Red Hat Bugzilla – Bug 79103
[tg3] eth0: Error, poll already scheduled
Last modified: 2013-07-02 22:08:16 EDT
From Bugzilla Helper:
User-Agent: Mozilla/5.0 (X11; U; Linux i686; en-US; rv:1.0.1) Gecko/20021003
Description of problem:
We just installed kernel-2.4.18-18.7.x and we are now seeing thousands of
kernel: tg3: eth0: Error, poll already scheduled messages
Version-Release number of selected component (if applicable):
Steps to Reproduce:
1. Boot system
2. Read over network interface
Actual Results: /var/log/messages fills up with Dec 5 09:38:48 simba kernel:
tg3: eth0: Error, poll already scheduled
Dec 5 09:39:19 simba last message repeated 52 times
Dec 5 09:40:23 simba last message repeated 140 times
Dec 5 09:41:38 simba last message repeated 101 times
Dec 5 09:42:39 simba last message repeated 230 times
Dec 5 09:43:43 simba last message repeated 161 times
Expected Results: No Error message
Some more info:
After repeating this error message for 3 days (several thousand instances) the
machine stoped serving NFS, its only purpose. The message that looks most
unusual in the log is
Dec 8 18:11:34 simba rpc.statd: Can't callback simba.colorado.edu
(100021,4), giving up.
I attempted to remotely reboot (using shutdown) the machine which only seemed to
cause the system load to rise to 8 and stay there. I could still log in and
attempted to reboot using reboot, the machine did not reboot and needed to be
Hope this helps.
Some more info that might help:
We only observe this error on a Dell poweredge 4600. Two other P4 machines that
use the 3com 996BT NIC do not report this error at all.

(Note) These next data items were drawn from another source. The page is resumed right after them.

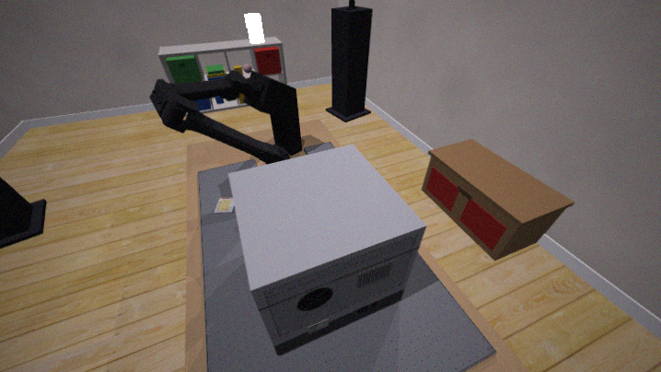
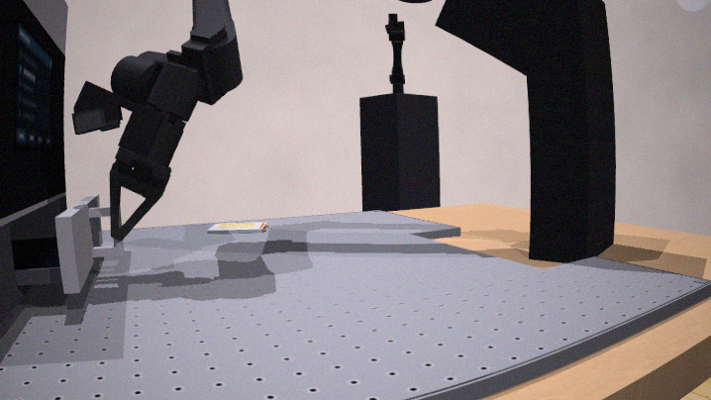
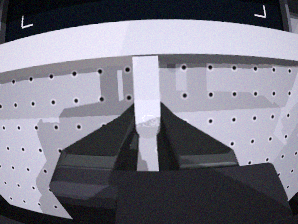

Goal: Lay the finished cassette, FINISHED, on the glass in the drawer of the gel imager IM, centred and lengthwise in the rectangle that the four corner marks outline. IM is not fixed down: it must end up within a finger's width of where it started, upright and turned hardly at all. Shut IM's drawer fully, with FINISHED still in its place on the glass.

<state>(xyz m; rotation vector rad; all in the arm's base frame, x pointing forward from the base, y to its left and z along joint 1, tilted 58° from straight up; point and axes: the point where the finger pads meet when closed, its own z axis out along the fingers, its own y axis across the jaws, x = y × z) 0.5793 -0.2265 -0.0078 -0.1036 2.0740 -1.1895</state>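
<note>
The gel imager IM stands upright on the grey perforated board. Its drawer is partly open, with its pale front standing out from the housing. Behind that front, the wrist view shows part of the dark glass and two white corner marks, one at left and one at right. My gripper points steeply down and is shut on the drawer's pale handle. The finished cassette FINISHED lies flat on the board, away from the gripper.
The board lies on a wooden table. The arm's thick black base column stands at the table's far end from IM. A brown cabinet, a black pedestal and a shelf stand off the table.
</note>
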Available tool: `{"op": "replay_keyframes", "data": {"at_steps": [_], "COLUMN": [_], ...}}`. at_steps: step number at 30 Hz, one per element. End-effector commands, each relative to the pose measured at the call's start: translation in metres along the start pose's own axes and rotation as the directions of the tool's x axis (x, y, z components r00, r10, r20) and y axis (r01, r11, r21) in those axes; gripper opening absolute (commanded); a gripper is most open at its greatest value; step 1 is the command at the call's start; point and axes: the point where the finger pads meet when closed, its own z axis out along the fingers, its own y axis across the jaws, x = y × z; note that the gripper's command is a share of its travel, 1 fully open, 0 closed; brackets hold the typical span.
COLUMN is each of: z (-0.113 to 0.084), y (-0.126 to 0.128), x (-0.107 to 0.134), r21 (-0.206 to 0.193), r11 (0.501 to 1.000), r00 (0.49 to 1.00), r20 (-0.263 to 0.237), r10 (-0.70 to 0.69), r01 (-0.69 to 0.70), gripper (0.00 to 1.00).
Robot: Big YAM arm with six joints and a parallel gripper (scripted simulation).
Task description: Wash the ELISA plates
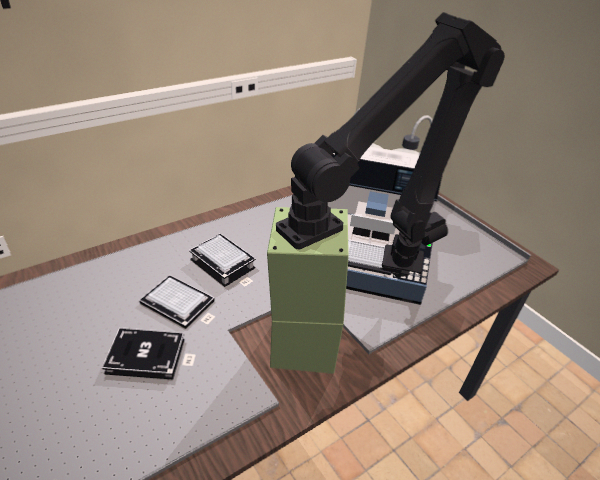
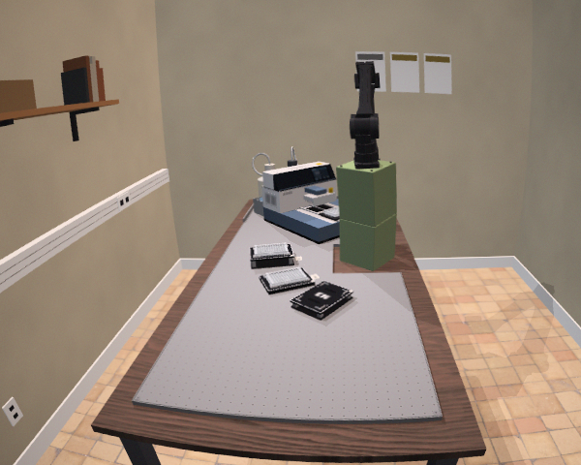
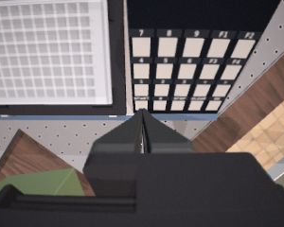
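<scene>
My gripper point(image 3: 142, 113) is shut and empty, pointing down at the front edge of the keypad point(image 3: 177, 71). In the wrist view its tips appear at the lower edge of the START key point(image 3: 141, 105); contact cannot be told. The washer point(image 1: 383, 287) point(image 2: 298, 225) shows a green lamp point(image 1: 429, 245). A white plate point(image 1: 365, 252) point(image 2: 331, 212) point(image 3: 43, 52) looks flat in the carrier beside the keypad. Another plate point(image 1: 221, 253) point(image 2: 271, 249) lies in nest N1, and one more plate point(image 1: 176, 298) point(image 2: 287, 277) in nest N2. Nest N3 point(image 1: 163, 354) point(image 2: 308, 300) holds no plate.
The green pedestal point(image 1: 307, 289) point(image 2: 363, 200) point(image 3: 52, 186) bearing the arm stands between the nests and the washer. The washer's pale head point(image 1: 372, 223) point(image 2: 286, 195) overhangs the back of the carrier. Bottles with tubing stand behind the washer.
</scene>
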Motion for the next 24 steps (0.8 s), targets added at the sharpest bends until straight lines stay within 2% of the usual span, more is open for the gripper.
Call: {"op": "replay_keyframes", "data": {"at_steps": [1, 17, 19, 21, 24], "z": [0.008, 0.018, 0.014, 0.014, -0.002], "y": [0.003, 0.003, 0.007, 0.007, 0.0], "x": [0.0, 0.001, 0.005, 0.005, 0.001], "r21": [0.0, 0.0, -0.018, -0.018, 0.001], "r11": [1.0, 1.0, 1.0, 1.0, 1.0], "r00": [1.0, 1.0, 1.0, 1.0, 1.0], "r20": [-0.003, -0.003, -0.019, -0.019, -0.005], "r10": [0.007, 0.007, 0.015, 0.015, 0.021], "r01": [-0.007, -0.007, -0.015, -0.015, -0.021], "gripper": [0.0, 0.0, 0.0, 0.0, 0.0]}}
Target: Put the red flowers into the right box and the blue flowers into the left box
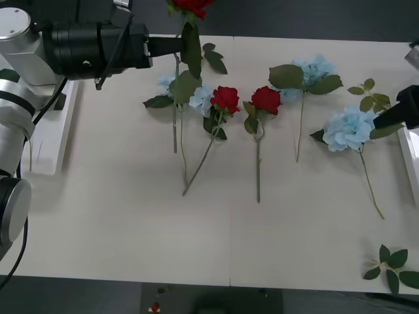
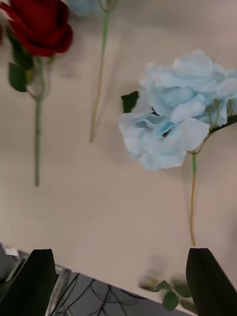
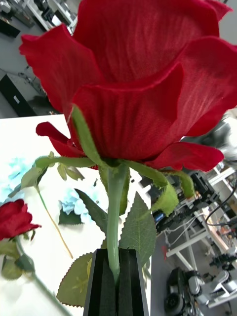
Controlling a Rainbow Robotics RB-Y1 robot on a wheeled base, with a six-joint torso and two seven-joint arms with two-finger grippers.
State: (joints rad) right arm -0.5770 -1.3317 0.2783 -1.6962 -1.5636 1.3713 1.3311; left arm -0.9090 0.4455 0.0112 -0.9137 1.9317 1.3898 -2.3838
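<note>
Front view: the left hand (image 1: 185,44) was raised over the far edge of the bench (image 1: 131,216), clenched on the stem of a red rose (image 1: 192,6) whose bloom stood above it and whose stem hung down over the flowers below; two more red roses (image 1: 225,98) lay flat mid-bench among the blue flowers (image 1: 349,127); the left box (image 1: 49,147) sat at the near-left under that arm, the right box (image 1: 412,157) as a white rim at the right edge; the right hand (image 1: 400,112) hovered just beside the rightmost blue head; a leaf sprig (image 1: 393,265) lay at the near-right corner.

Right wrist view: the right hand (image 2: 121,281) was released, fingers (image 2: 210,286) wide apart and empty, above that blue head (image 2: 173,111).

Left wrist view: the left hand (image 3: 118,284) pinched the stem just under the leaves, the bloom (image 3: 143,79) upright.

Judgement: the held rose belongs in the right box, well apart from the left hand; carry it high enough that the dangling stem clears the lying flowers; keep the pinch firm, since the thin stem could swivel; lower it stem-first and release only once over the box.
</note>
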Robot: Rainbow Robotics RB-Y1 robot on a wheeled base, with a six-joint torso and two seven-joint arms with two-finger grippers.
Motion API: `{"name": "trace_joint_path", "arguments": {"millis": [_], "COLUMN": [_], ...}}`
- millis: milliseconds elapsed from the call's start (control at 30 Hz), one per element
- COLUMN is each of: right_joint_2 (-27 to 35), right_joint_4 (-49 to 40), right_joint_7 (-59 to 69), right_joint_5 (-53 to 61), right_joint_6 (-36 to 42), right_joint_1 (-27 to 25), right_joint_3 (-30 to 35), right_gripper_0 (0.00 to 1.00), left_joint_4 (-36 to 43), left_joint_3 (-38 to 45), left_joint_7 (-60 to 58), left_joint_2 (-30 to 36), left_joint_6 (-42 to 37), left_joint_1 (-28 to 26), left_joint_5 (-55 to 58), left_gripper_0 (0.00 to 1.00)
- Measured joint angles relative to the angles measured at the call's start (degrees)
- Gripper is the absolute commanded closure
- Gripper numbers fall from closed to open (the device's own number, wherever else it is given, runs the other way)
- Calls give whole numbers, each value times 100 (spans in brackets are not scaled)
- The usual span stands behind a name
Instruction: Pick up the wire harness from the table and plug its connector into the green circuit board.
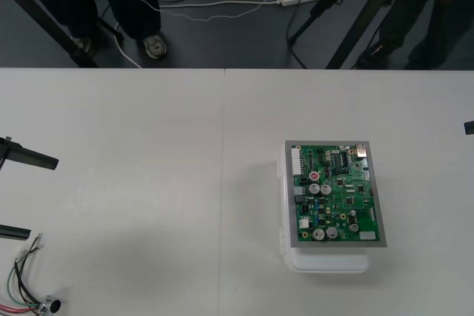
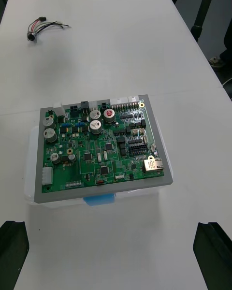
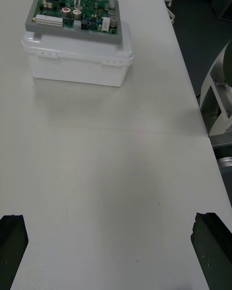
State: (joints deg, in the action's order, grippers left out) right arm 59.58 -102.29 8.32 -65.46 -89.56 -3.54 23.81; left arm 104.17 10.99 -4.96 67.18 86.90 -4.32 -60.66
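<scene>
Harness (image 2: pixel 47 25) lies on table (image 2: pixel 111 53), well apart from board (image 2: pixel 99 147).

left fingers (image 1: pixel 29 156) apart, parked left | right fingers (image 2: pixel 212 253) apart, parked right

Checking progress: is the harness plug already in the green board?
No, the wire harness lies on the table by the left gripper, apart from the green circuit board.

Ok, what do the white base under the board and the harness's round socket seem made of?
White base: likely moulded plastic, smooth, faintly glossy, with clip tabs at its lid seam. Socket: probably bare metal, silvery grey, though too small to be sure.
</scene>
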Motion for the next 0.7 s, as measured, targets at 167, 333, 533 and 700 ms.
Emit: {"name": "trace_joint_path", "arguments": {"millis": [167,333,533,700], "right_joint_2": [0,0,0,0], "right_joint_4": [0,0,0,0], "right_joint_7": [0,0,0,0], "right_joint_5": [0,0,0,0], "right_joint_6": [0,0,0,0], "right_joint_1": [0,0,0,0], "right_joint_3": [0,0,0,0], "right_gripper_0": [0,0,0,0], "left_joint_4": [0,0,0,0], "left_joint_3": [0,0,0,0], "left_joint_7": [0,0,0,0], "left_joint_2": [0,0,0,0], "left_joint_6": [0,0,0,0], "left_joint_1": [0,0,0,0], "left_joint_5": [0,0,0,0], "left_gripper_0": [0,0,0,0]}}
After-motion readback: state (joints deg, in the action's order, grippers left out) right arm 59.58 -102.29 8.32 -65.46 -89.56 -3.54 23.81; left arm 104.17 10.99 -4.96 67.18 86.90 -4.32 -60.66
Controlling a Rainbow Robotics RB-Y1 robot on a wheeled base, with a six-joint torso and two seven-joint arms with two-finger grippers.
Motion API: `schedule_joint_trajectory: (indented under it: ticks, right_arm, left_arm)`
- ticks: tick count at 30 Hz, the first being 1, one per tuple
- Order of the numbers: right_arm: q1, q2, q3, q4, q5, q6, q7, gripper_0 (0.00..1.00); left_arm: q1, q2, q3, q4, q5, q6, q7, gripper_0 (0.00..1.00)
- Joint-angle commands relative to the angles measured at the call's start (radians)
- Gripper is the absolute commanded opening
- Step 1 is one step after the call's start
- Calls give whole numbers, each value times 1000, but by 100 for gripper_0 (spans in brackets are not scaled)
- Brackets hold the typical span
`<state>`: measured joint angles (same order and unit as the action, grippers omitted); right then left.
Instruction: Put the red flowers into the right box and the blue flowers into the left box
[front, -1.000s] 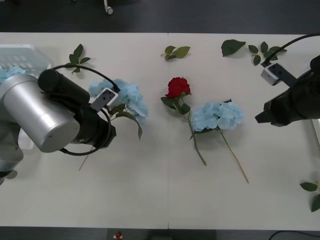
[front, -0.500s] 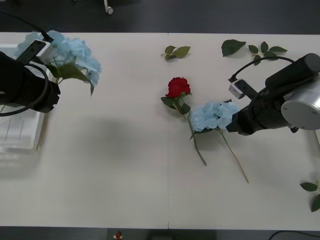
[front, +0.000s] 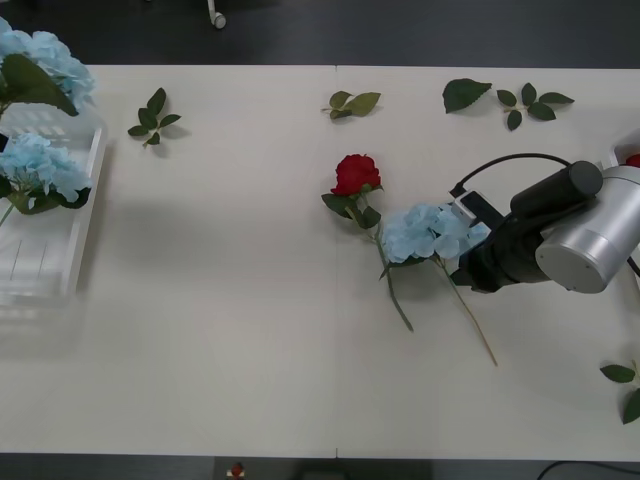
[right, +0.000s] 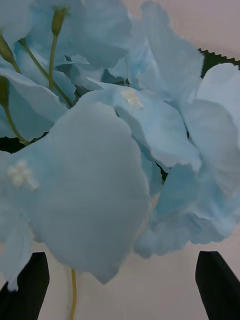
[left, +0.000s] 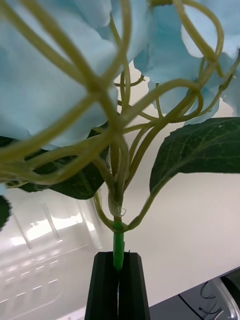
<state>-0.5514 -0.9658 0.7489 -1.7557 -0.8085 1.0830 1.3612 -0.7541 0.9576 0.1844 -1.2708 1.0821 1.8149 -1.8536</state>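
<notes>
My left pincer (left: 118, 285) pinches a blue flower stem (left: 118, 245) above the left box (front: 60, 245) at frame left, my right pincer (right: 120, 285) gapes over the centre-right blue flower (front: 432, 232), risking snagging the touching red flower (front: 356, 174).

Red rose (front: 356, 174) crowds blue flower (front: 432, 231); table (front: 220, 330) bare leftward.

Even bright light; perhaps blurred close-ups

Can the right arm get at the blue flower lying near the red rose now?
Probably yes. The right gripper is already at the blue flower, fingers open, with nothing between. The red rose lies off to one side.
</notes>
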Motion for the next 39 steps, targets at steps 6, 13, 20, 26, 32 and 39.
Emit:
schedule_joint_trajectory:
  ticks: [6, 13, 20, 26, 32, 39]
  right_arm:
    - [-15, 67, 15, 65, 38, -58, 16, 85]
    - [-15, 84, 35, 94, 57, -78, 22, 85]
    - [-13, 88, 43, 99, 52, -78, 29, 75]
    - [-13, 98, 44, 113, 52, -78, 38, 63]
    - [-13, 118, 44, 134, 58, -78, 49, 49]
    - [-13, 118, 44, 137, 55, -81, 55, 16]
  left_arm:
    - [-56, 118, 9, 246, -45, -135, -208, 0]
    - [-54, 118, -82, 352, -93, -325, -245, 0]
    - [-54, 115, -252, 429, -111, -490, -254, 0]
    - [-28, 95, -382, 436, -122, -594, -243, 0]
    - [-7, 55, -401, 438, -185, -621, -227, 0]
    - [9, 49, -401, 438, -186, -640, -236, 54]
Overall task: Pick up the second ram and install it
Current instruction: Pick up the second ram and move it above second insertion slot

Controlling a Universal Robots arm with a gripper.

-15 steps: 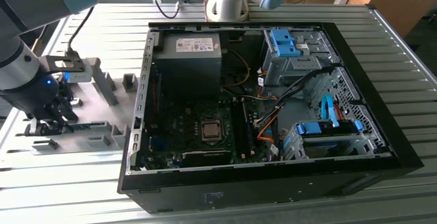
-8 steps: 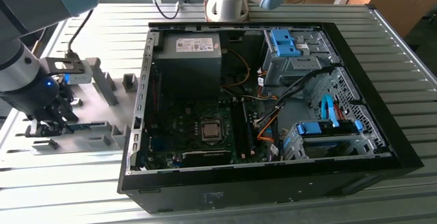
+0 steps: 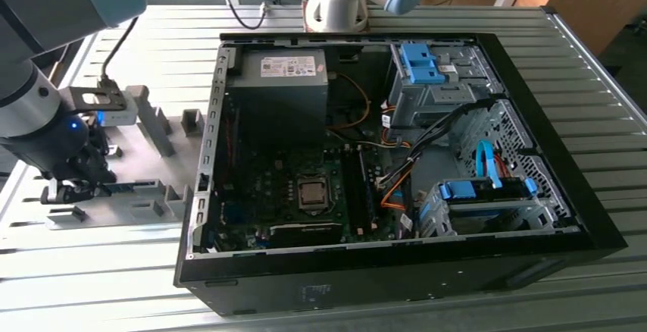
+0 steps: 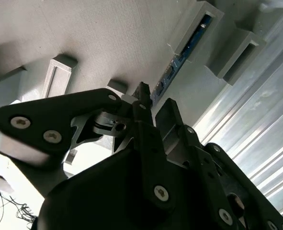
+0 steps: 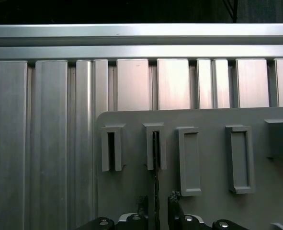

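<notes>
1. the ram (image 5: 156, 158) stands on edge in a slot of the grey fixture (image 5: 208, 120), on the bench (image 3: 101, 286) at the exterior view's left, beside the open case (image 3: 596, 226).
2. held upright like that, both its flat faces are free to pinch.
3. the gripper (image 5: 158, 201) sits low over it. the fingers (image 5: 174, 199) straddle the stick, released, with a gap either side.
4. i'd judge the grasp not yet made.
</notes>
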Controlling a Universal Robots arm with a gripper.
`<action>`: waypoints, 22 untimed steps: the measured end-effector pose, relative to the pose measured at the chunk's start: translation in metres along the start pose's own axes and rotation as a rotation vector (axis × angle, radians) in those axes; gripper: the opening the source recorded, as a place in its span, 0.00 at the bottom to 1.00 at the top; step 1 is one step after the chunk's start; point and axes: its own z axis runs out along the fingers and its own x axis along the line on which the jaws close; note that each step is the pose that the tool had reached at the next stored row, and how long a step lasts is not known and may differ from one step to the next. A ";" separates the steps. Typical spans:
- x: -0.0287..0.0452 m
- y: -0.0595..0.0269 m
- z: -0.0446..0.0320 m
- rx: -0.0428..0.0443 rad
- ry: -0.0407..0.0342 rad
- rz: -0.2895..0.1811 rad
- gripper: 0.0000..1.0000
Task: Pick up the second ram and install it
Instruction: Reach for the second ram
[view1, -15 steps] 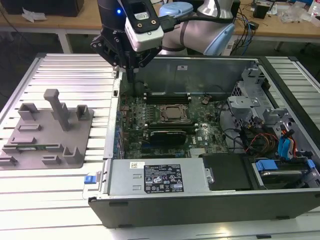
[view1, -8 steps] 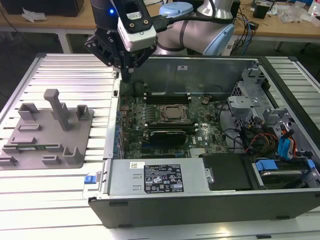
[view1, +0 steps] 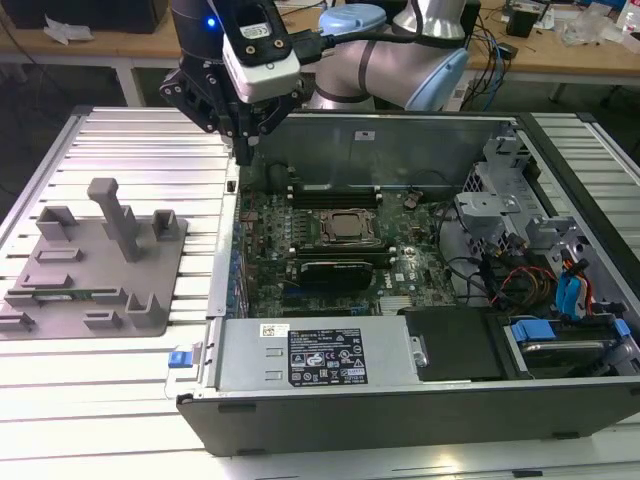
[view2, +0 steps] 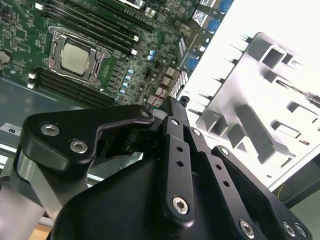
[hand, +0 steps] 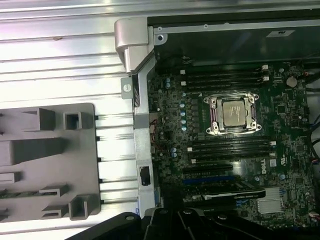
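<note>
Gripper (view1: 244, 150) closed, empty, above the case (view1: 222, 290) edge.
I see the ram (view1: 78, 293) lying lengthwise in the tray (view1: 150, 262), toward the exterior view's left.

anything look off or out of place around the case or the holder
Nothing stands out. The second ram lies flat in the grey holder, the open case sits square on the table, and the claw hangs above the case's wall nearest the holder. Nothing looks spilled, askew or damaged.
</note>
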 end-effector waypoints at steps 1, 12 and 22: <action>0.0017 -0.0001 0.0000 0.0000 0.0000 0.000 0.08; 0.0315 -0.0023 -0.0007 0.0000 -0.0001 0.000 0.08; 0.0548 -0.0041 -0.0011 -0.0001 -0.0001 0.000 0.08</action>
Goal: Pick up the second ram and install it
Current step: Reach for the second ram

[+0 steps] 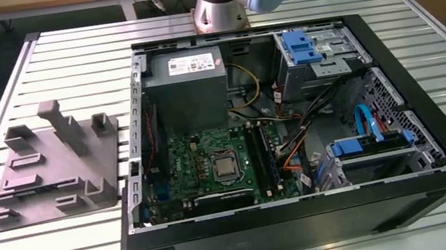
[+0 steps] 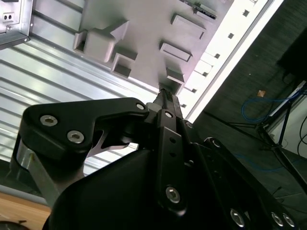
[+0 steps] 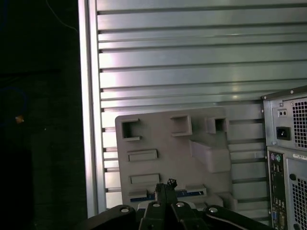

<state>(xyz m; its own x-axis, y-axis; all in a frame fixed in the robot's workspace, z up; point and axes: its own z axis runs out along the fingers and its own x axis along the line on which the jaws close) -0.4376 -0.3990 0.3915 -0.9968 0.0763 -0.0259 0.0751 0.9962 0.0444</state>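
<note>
Closest in, in the first wrist view, the black tool (image 3: 165, 186) has its two fingers pressed together at the tips, with nothing held between them. It hangs over one end of the grey tray (image 3: 163, 139). Just past the tips is the memory stick (image 3: 192, 192). It is a long, thin, dark strip with a bit of blue on it, and it lies flat in a long slot of the tray. The tool is above the stick and apart from it. In the second wrist view the same closed tips point down at the tray's edge. The tray sits on the silver ribbed desk (image 3: 192, 62). Beside the tray is the back of the computer case (image 3: 288, 158). In the exterior view the tray is on the exterior view's left, just beside the open case, and the stick shows as a dark line in a slot on the tray's near half. Inside the case are the green board (image 1: 202, 160) and, farther back, the grey box (image 1: 187, 84). Farthest off, the arm's base (image 1: 221, 9) stands on the desk behind the case.
</note>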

This is kernel ID line from the machine that keeps reporting this error:
Dec 8 20:49:40 simba kernel: eth0: Tigon3 [partno(BCM95700A6) rev 7104
PHY(5401)] (PCI:66MHz:64-bit) 10/100/1000BaseT Ethernet 00:06:5b:88:dc:7f
This is the kernel ID line from one of the machines that do not crash:
Dec 8 18:06:44 monalisa kernel: eth0: Tigon3 [partno(3C996B-T) rev 0105
PHY(5701)] (PCI:33MHz:32-bit) 10/100/1000BaseT Ethernet 00:04:76:f1:0a:86
I spoke too soon. All three machines have now crashed with the 2.4.18-18.7.x
Could this be related to 69920?
Yes, the kernel 2.4.18-18.7.x tg3 crash is the one solved by driver version 1.2,
mentioned in bug 69920 :)
Should be fixed in experiment #1 rpms, below.
[snip comment from other bug report]
To all still experiencing problems,
1) please boot with "noapic" on the kernel command line. You can run "cat
/proc/cmdline" to check for sure.
2) I have posted some new rpms for testing, based on the latest errata:
latest production tg3 release, 1.2a, built into unofficial rpms:
but I would like people to test my experiment which should provide additional
...and if that doesn't work for people, fall back to experiment 2:
Feedback requested! On several systems, there is evidence that the lock-ups are
not directly related to driver but more to system board. So please make sure to
attach 'dmesg' and 'lspci -vvv' output in future bug reports.
Are these additional changes to the 2.4.18-19.7.x kernel? We just put that on
one of our P4 with a 996BT NIC and we'll see how that runs for a few days.
This is fixed in the current 8.1 beta kernels, and also the
unofficial-errata-kernel version "aragorn2" that I have posted at
http://people.redhat.com/jgarzik/pub/ The "aragorn2" kernels are based off of
Red Hat's latest official errata kernel, 2.4.18-19.8.0, with the addition of an
updated e1000 and bugfixed tg3 driver.